As system virtualization gives way to evolving and more elastic cloud-based platforms and services, the applications that run on these new infrastructures could someday push the outer limits of today’s virtual machines (VMs) and even the underlying OSes — notably Linux and Windows. There’s growing consensus that software containers will provide the portability, speed and scale needed for these applications and infrastructure components.
Containers are frequently described as lightweight runtime environments with many of the core components of a VM and isolated services of an OS designed to package and execute these micro-services. While containers have long existed as extensions to Linux distributions (there are no native Windows commercial containers yet), each has come with its own flavor. …
…“I think over time, any operating system or virtualization vendor will have to introduce a container-like technology in their stack,” says Sinclair Schuller, CEO of Apprenda Inc., a supplier of private PaaS software that works for both Windows and Linux server environments…
…”Ultimately, for a big class of applications, containers are a fine remedy when it comes to isolation compared to hypervisors,” Schuller says. “I can envision a bunch of bare metal servers, with Windows and Linux sitting on them as hosts, and then containers on those as guests and then there’s no hypervisor at all.“
For Microsoft, the potential rise of containers brings with it a sense of hypervisor déjà vu. “Microsoft was late to the hypervisor market not because they didn’t have the technology but because they had endless arguments on how to sort out the licensing,” says Bottomley. “Containers could go the same way, where they could be delayed by business problems, not by technology problems.”
Apprenda’s Schuller sees it differently. “VMware is likely more threatened by containers than Microsoft,” he says. “I don’t think Microsoft is threatened at all, because to them, whether it’s a hypervisor or a container, it’s all about driving the Windows operating system.
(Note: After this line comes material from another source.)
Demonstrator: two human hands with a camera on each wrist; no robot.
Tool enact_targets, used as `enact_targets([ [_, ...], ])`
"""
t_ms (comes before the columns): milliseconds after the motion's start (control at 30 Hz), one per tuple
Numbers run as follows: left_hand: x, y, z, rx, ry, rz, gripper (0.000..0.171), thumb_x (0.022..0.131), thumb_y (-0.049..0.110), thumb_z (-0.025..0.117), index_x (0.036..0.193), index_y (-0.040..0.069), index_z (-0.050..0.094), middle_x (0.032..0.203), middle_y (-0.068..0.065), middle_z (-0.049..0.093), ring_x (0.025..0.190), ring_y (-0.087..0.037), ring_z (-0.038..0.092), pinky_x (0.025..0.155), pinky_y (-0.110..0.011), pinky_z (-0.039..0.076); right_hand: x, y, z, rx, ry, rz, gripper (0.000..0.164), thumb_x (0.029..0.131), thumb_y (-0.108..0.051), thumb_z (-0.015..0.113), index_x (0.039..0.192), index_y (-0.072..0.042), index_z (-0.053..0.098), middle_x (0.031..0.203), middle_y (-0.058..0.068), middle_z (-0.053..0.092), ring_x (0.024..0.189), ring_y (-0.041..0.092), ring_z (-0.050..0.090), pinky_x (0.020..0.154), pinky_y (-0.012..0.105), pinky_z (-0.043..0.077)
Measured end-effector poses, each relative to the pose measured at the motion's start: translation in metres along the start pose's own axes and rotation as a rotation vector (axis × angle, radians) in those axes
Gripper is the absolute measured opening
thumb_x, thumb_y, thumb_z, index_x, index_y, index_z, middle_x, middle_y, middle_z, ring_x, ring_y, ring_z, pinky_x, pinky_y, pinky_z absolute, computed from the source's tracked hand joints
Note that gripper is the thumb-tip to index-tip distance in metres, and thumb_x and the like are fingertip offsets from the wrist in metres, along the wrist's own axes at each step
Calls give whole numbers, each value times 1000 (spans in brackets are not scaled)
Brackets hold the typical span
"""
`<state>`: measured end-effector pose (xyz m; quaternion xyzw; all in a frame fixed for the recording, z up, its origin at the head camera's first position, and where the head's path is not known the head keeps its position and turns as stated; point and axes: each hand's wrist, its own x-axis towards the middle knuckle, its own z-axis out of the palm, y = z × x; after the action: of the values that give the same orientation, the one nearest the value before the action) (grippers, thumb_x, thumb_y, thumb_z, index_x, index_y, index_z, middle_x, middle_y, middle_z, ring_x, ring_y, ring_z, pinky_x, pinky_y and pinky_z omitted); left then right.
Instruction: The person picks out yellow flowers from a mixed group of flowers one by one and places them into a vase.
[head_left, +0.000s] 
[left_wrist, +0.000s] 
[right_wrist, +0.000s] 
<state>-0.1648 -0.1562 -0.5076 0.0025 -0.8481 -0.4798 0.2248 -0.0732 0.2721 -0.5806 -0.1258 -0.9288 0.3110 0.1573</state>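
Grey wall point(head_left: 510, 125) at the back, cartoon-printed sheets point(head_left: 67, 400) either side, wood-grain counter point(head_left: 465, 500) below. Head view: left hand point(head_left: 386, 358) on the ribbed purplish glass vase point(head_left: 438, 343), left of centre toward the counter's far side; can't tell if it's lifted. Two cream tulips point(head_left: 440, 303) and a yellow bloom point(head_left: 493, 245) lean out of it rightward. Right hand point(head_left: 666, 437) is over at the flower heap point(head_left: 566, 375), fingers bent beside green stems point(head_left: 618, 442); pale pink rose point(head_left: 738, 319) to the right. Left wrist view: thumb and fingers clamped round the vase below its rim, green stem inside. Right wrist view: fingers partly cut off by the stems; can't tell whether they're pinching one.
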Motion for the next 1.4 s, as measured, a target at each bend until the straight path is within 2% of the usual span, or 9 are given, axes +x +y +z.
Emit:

VMware doesn’t have an OS, all it has is a hypervisor and management tools.”
No one thinks containers will replace VMs or OSes anytime soon. Rackspace CTO Engates doesn’t see containers displacing VMs. “In some cases they might replace them, but not in all cases,” he says. “I think there’s a big opportunity for containers to run inside virtualization. I think there’s a very complementary aspect where we don’t need to throw away what you’ve already got, you just make it better with the use of containers.”